Sur place, les engins tournent. La centrale de concassage crache ses premiers agrégats. La carrière est en pleine activité. Les études d’exécution, quant à elles, sont déjà bouclées pour les premiers kilomètres. De quoi permettre une progression méthodique du chantier, pas à pas.
Mais le travail ne s’arrête pas là. Les sondages géotechniques se poursuivent. Les essais en laboratoire et les études hydrauliques et hydrologiques suivent leur cours. Un rythme soutenu, malgré un adversaire de taille : la pleine saison des pluies.
Le Ministre a été clair avec l’entreprise. Il a exigé une veille permanente sur tout l’itinéraire. Priorité absolue : maintenir la circulation et garantir le confort des usagers. Une attention redoublée sur les points critiques, souvent les plus fragiles sous les trombes d’eau.
Plus loin, à Tchéboa, l’ambiance change. Le Lamido, porte-voix des populations, a fait remonter les attentes du terroir.
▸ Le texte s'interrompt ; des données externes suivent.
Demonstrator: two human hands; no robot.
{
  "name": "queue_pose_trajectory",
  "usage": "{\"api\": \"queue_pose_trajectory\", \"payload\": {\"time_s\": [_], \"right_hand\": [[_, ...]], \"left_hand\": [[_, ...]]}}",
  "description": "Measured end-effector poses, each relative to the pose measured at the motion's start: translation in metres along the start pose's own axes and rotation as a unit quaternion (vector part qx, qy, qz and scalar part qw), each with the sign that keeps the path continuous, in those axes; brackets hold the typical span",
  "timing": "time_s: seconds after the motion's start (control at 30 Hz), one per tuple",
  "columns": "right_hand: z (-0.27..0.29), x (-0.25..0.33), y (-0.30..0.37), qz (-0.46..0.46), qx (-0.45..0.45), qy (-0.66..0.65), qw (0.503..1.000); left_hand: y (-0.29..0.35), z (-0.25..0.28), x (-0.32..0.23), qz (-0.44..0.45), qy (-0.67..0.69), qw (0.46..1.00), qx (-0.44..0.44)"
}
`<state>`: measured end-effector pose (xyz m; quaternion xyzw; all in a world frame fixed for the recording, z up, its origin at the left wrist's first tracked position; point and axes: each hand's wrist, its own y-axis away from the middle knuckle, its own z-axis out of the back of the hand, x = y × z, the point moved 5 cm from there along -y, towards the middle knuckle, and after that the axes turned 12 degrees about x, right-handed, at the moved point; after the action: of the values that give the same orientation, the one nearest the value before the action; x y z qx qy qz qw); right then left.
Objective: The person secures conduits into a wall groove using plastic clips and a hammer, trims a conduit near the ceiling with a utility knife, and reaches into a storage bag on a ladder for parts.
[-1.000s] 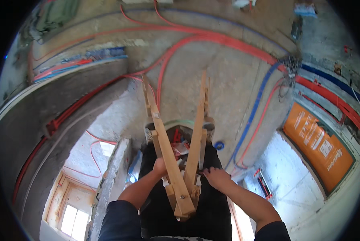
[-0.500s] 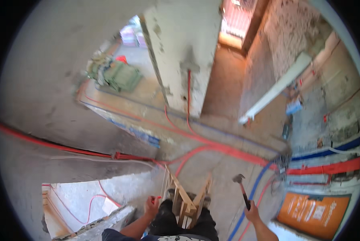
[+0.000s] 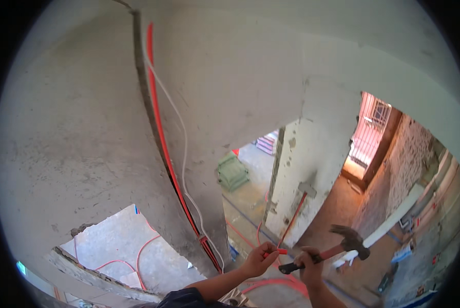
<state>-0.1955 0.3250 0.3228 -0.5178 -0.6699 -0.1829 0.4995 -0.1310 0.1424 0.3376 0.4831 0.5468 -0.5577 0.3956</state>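
Observation:
A claw hammer (image 3: 330,250) with a dark metal head and a black-and-red handle is gripped in my right hand (image 3: 310,264), its head pointing to the right. Close beside it, my left hand (image 3: 258,263) pinches a small red piece (image 3: 280,251), perhaps a short bit of conduit; its exact kind is unclear. Both hands are at the lower middle, in front of the wall. To their left, a red conduit (image 3: 160,126) runs up a groove cut in the grey wall, with a loose white cable (image 3: 183,128) hanging alongside. Neither hand touches the conduit.
Part of a wooden stand (image 3: 236,299) shows below my left forearm. Red conduits (image 3: 279,282) cross the floor beneath. A rough-edged wall opening (image 3: 114,241) lies at lower left. A concrete pillar (image 3: 312,169) and a white beam (image 3: 386,226) stand farther off at right.
The view has swung up toward the grooved wall. Both hands have risen and come close together, the right still holding the hammer, the left still holding the small red piece.

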Motion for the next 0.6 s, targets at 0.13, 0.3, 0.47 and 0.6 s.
{"api": "queue_pose_trajectory", "payload": {"time_s": [0.13, 0.3, 0.47, 0.6], "right_hand": [[-0.045, 0.008, -0.005, -0.001, 0.105, 0.012, 0.994], [-0.068, 0.040, 0.003, 0.003, 0.101, -0.023, 0.995], [-0.069, 0.087, 0.015, 0.051, 0.144, -0.075, 0.985], [-0.100, 0.136, 0.020, 0.110, 0.243, -0.073, 0.961]], "left_hand": [[-0.003, -0.006, -0.036, -0.051, -0.026, 0.998, -0.005], [0.007, -0.017, -0.065, -0.070, -0.047, 0.996, 0.006], [0.026, 0.016, -0.109, -0.191, -0.283, 0.937, -0.070], [0.056, 0.183, -0.151, -0.259, -0.248, 0.867, -0.346]]}}
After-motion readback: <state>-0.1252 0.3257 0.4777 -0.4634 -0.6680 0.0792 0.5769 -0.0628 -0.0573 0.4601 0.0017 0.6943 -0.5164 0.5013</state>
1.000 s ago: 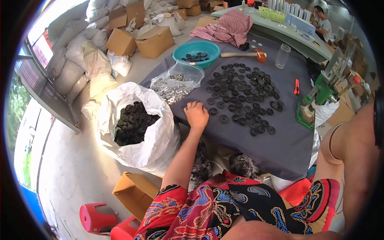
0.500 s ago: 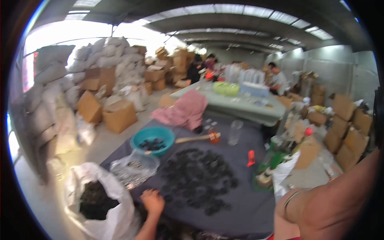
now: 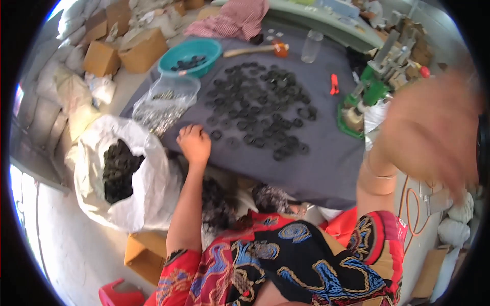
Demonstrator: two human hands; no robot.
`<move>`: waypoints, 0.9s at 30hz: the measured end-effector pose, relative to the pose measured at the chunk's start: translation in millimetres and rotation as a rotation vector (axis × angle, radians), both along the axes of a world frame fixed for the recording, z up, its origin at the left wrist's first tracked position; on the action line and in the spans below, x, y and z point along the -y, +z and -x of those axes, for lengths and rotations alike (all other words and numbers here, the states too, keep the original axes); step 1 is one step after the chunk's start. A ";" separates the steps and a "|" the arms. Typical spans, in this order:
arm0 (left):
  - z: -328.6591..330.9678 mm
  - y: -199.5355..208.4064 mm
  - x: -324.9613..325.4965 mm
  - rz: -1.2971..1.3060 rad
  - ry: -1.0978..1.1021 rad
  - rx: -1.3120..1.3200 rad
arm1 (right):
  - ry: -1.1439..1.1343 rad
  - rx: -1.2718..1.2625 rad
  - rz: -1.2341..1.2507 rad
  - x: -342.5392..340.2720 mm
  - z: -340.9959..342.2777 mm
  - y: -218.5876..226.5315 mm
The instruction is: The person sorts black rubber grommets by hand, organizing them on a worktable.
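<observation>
My left hand (image 3: 194,144) rests at the near left edge of the dark-covered table (image 3: 326,168), its fingers curled under; whatever they may hold is hidden. Beside it lie many black round discs (image 3: 255,102), spread over the cloth. Just beyond the hand sits a clear plastic bag (image 3: 163,104) of small shiny metal pieces. My right hand (image 3: 434,122) is raised at the right, close to the camera and smeared by motion, so its fingers cannot be read. Behind it, partly covered, stands a green hand-press-like tool (image 3: 375,92) at the table's right edge.
A teal basin (image 3: 191,58) holds more dark pieces. A wooden-handled mallet (image 3: 255,50), a clear cup (image 3: 311,47) and a red-orange tool (image 3: 334,84) lie beyond the discs. An open white sack (image 3: 148,188) of black pieces stands at the left; cardboard boxes (image 3: 143,51) sit behind.
The view has tilted downward, so the table appears higher and my torso shows. My right hand has come into view at the right; my left hand stays by the table edge.
</observation>
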State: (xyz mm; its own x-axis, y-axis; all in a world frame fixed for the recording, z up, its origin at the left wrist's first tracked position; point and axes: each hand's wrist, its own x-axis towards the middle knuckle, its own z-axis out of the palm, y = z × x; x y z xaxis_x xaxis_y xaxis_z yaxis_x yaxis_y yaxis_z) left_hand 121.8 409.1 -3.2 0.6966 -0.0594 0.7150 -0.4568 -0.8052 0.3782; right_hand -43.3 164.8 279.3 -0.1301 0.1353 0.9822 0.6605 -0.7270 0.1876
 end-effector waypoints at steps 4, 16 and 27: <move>-1.8 -17.1 7.2 -0.015 -0.028 -0.006 | -0.243 -0.540 0.024 58.8 -25.8 -68.1; 9.4 -12.4 0.9 -0.003 -0.033 -0.067 | -0.633 -1.409 0.050 136.1 -37.6 -242.1; 3.7 -12.0 5.4 -0.015 -0.037 -0.068 | -0.515 -1.287 -0.133 127.4 -14.7 -235.1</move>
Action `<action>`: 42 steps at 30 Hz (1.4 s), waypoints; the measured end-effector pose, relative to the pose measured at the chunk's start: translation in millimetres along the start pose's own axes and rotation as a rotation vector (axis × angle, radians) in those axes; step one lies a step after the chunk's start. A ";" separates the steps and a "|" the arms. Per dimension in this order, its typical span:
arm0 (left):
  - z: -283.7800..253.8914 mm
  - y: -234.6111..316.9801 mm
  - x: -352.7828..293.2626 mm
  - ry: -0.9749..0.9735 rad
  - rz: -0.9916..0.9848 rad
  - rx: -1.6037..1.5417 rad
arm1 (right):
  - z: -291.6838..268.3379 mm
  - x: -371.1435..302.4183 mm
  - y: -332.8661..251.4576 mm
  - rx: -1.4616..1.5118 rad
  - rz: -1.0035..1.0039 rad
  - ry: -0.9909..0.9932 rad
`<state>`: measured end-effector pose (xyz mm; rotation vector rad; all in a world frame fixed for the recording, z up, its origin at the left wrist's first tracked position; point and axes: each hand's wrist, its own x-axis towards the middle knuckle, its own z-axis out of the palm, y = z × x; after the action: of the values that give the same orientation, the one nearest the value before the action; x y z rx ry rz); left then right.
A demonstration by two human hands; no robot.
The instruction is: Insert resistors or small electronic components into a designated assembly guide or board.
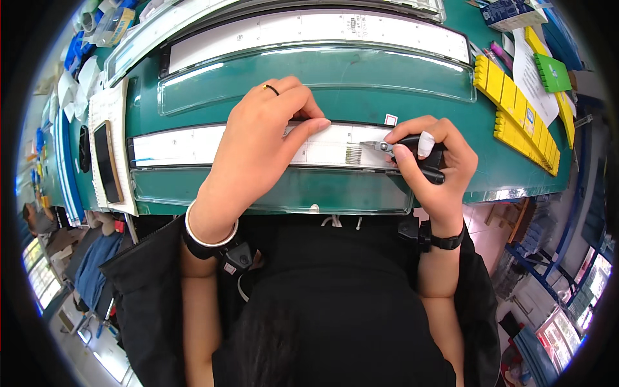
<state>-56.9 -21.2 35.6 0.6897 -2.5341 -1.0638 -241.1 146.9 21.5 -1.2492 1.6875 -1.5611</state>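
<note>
A long, narrow case with a white lined insert (184,143) lies across the table in front of me, its transparent lid (174,187) folded toward my body. Over its middle, my left hand (258,132) has thumb and forefinger pinched together at the far edge; whatever may be between them is hidden. Black-handled pliers (382,146) are gripped in my right hand (448,151), which has a white wrap on one finger. Their slim metal jaws point left, just above a row of several thin metal pins (353,155) on the insert.
Another long case (309,29) with its clear lid extends across the far side. Yellow toothed plastic strips (522,122), a green block (552,72) and a dark box (509,13) are at right. On the left, a phone (108,161) rests on a notebook (129,187).
</note>
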 end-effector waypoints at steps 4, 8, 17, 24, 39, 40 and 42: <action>-1.2 3.0 -1.9 0.001 -0.027 0.014 | 1.2 -0.7 -3.4 0.079 0.083 0.049; -3.8 1.3 -3.7 -0.036 0.047 0.100 | -2.6 -0.5 -2.3 0.073 0.119 0.036; -11.3 5.2 -27.7 -0.193 0.139 0.127 | -2.9 4.0 1.2 0.107 0.013 0.009; -1.1 -2.1 -28.0 -0.170 0.209 0.216 | -2.7 3.1 1.6 0.110 0.046 0.002; -0.3 -3.6 -26.7 -0.136 0.234 0.223 | -3.5 4.4 0.6 0.026 -0.004 -0.026; -0.7 -3.5 -26.5 -0.135 0.237 0.225 | -3.2 5.0 0.0 0.025 0.000 -0.025; -0.5 -4.2 -26.4 -0.134 0.234 0.219 | -2.9 5.3 -0.8 0.023 0.005 -0.023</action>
<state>-33.3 -9.9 30.5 0.3702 -2.7909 -0.7861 -245.7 143.7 23.9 -1.2461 1.6522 -1.5531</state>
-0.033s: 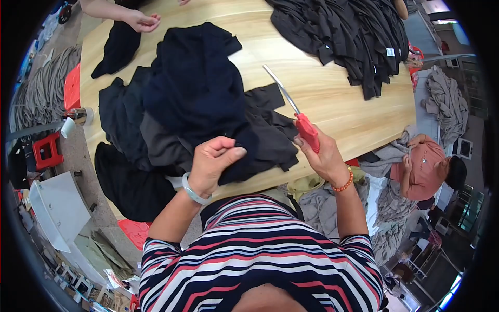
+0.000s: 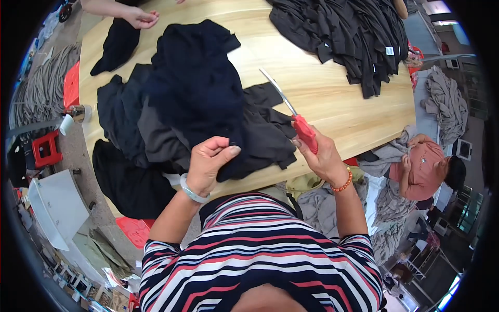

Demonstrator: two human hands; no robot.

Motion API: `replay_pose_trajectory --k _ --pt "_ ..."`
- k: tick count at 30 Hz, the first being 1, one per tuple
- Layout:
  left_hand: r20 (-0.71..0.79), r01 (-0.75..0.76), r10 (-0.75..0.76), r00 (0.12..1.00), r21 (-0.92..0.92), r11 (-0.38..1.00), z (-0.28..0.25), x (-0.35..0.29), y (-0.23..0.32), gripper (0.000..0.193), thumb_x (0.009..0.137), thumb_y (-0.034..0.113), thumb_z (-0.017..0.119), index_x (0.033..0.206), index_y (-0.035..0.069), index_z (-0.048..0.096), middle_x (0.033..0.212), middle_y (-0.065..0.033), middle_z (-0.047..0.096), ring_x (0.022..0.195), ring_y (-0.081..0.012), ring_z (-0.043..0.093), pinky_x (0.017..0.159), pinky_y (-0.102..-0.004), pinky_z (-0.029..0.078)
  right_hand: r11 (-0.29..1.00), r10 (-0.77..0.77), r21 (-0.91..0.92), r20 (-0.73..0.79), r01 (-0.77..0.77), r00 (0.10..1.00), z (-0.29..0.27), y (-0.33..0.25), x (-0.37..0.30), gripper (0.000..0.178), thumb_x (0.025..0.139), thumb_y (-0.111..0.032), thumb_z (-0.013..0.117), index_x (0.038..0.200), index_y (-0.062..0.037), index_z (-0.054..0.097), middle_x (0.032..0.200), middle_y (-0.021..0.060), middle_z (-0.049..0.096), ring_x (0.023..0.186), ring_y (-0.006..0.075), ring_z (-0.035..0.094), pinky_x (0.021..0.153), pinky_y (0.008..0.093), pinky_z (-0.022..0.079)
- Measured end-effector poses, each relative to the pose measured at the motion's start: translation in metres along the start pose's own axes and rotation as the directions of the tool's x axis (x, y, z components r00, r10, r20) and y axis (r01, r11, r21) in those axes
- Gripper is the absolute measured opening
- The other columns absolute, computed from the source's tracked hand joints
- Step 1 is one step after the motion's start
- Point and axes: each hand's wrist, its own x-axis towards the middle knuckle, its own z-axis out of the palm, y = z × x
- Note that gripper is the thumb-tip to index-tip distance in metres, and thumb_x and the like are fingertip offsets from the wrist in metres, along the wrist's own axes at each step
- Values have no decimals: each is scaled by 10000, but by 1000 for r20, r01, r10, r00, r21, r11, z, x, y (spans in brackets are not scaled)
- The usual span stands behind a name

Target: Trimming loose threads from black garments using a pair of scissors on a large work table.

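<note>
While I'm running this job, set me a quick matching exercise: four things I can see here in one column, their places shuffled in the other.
Things
1. Red-handled tool
2. Navy garment
3. Pale bangle
4. Heap of dark garments

Places
A. Worn on the left forearm, near the wrist
B. Toward the far right of the wooden table
C. Gripped in the right hand
D. At the fingertips of the left hand

Right pairs: 1-C, 2-D, 3-A, 4-B
</note>
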Motion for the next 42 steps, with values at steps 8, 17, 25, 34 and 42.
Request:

Le Ministre a pris le temps de rassurer. Il a promis une exécution rigoureuse du projet. Et lancé un appel à la bonne entente entre les habitants et l’entreprise.
Cette reconstruction ne se limite pas à une simple chaussée. Elle s’inscrit dans un vaste programme : la réhabilitation complète de la route Ngaoundéré-Garoua. Une colonne vertébrale pour les échanges commerciaux et la mobilité dans la région. Un chantier suivi de près, sous le regard exigeant du Ministre et des usagers.